### [Problem statement]
Copy out each line below exactly as it appears.

### [The data]
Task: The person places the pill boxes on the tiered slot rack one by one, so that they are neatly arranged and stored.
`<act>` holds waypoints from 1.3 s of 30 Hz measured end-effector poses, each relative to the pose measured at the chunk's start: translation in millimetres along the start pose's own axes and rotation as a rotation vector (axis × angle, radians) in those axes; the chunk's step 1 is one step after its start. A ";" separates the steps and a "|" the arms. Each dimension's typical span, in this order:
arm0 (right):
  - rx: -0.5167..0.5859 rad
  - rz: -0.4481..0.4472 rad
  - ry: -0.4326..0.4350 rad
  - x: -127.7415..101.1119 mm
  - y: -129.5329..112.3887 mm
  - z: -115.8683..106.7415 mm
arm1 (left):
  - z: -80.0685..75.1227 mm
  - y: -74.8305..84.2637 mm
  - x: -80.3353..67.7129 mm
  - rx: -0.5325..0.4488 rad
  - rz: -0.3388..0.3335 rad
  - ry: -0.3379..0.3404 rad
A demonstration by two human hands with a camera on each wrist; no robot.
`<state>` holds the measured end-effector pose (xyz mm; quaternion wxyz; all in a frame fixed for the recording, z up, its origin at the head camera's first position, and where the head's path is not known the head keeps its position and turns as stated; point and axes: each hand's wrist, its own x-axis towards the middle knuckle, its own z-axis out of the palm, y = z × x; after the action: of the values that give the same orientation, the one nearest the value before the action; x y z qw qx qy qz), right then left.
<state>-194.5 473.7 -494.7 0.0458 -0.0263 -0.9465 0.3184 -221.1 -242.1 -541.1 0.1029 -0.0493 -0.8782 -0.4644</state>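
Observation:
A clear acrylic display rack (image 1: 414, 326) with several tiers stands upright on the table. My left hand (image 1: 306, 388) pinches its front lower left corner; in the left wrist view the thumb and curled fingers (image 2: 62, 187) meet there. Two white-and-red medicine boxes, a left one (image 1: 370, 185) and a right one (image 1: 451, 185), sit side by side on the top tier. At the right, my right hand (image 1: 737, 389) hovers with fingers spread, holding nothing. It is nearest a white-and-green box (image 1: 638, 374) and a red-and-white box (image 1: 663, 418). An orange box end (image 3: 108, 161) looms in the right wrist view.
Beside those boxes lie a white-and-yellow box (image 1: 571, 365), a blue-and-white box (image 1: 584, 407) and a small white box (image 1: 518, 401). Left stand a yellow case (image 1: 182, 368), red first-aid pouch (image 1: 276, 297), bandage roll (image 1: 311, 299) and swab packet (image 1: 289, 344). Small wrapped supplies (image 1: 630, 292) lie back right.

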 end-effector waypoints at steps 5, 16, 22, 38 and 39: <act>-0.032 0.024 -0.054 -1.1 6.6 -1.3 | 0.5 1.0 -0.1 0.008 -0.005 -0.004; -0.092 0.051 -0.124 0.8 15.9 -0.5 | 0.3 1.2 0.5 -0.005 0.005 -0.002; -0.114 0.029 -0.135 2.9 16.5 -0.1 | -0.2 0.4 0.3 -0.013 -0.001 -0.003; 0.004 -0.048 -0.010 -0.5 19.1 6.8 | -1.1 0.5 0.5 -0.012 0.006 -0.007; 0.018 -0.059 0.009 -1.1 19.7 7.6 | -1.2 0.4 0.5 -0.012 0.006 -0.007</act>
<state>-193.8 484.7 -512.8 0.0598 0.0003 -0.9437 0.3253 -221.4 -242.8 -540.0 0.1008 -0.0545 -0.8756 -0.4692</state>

### [Answer to this problem]
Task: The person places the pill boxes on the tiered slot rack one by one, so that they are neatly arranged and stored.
`<act>` holds waypoints from 1.3 s of 30 Hz measured end-effector poses, each relative to the pose measured at the chunk's start: translation in millimetres along the start pose's own axes and rotation as a rotation vector (axis × angle, radians) in those axes; the chunk's step 1 is one step after its start. A ";" separates the steps and a "|" the arms. Each dimension's typical span, in this order:
arm0 (right):
  - rx: -0.5167..0.5859 rad
  - rz: -0.4481..0.4472 rad
  - ry: -0.4326..0.4350 rad
  - x: -127.7415..101.1119 mm
  - y: -129.5329..112.3887 mm
  - z: -115.8683..106.7415 mm
arm1 (left):
  - z: -80.0685..75.1227 mm
  - y: -74.8305..84.2637 mm
  - x: -80.3353..67.7129 mm
  - rx: -0.5325..0.4488 rad
  - rz: -0.3388..0.3335 rad
  - ry: -0.3379..0.3404 rad
A demonstration by two human hands with a camera on each wrist; no robot.
`<state>` holds the measured end-effector pose (xyz mm; quaternion wxyz; all in a frame fixed for the recording, z up, its origin at the head camera's first position, and where the head's path is not known the head keeps its position and turns as stated; point and axes: each hand's wrist, its own x-axis towards the middle knuckle, its own z-axis out of the palm, y = z × x; after the action: of the values that give the same orientation, the one nearest the value before the action; x y z qw qx qy qz), right then left.
<state>-194.5 473.7 -494.7 0.0458 -0.0263 -0.9465 0.3184 -221.1 -242.1 -541.1 0.1029 -0.0493 -0.8782 -0.4644</state>
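Observation:
A clear acrylic display rack (image 1: 414, 326) with several tiers stands upright on the table. My left hand (image 1: 306, 388) pinches its front lower left corner; in the left wrist view the thumb and curled fingers (image 2: 62, 187) meet there. Two white-and-red medicine boxes, a left one (image 1: 370, 185) and a right one (image 1: 451, 185), sit side by side on the top tier. At the right, my right hand (image 1: 737, 389) hovers with fingers spread, holding nothing. It is nearest a white-and-green box (image 1: 638, 374) and a red-and-white box (image 1: 663, 418). An orange box end (image 3: 108, 161) looms in the right wrist view.
Beside those boxes lie a white-and-yellow box (image 1: 571, 365), a blue-and-white box (image 1: 584, 407) and a small white box (image 1: 518, 401). Left stand a yellow case (image 1: 182, 368), red first-aid pouch (image 1: 276, 297), bandage roll (image 1: 311, 299) and swab packet (image 1: 289, 344). Small wrapped supplies (image 1: 630, 292) lie back right.
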
 end-effector waypoints at steps 5, 16, 22, 38 and 39: <act>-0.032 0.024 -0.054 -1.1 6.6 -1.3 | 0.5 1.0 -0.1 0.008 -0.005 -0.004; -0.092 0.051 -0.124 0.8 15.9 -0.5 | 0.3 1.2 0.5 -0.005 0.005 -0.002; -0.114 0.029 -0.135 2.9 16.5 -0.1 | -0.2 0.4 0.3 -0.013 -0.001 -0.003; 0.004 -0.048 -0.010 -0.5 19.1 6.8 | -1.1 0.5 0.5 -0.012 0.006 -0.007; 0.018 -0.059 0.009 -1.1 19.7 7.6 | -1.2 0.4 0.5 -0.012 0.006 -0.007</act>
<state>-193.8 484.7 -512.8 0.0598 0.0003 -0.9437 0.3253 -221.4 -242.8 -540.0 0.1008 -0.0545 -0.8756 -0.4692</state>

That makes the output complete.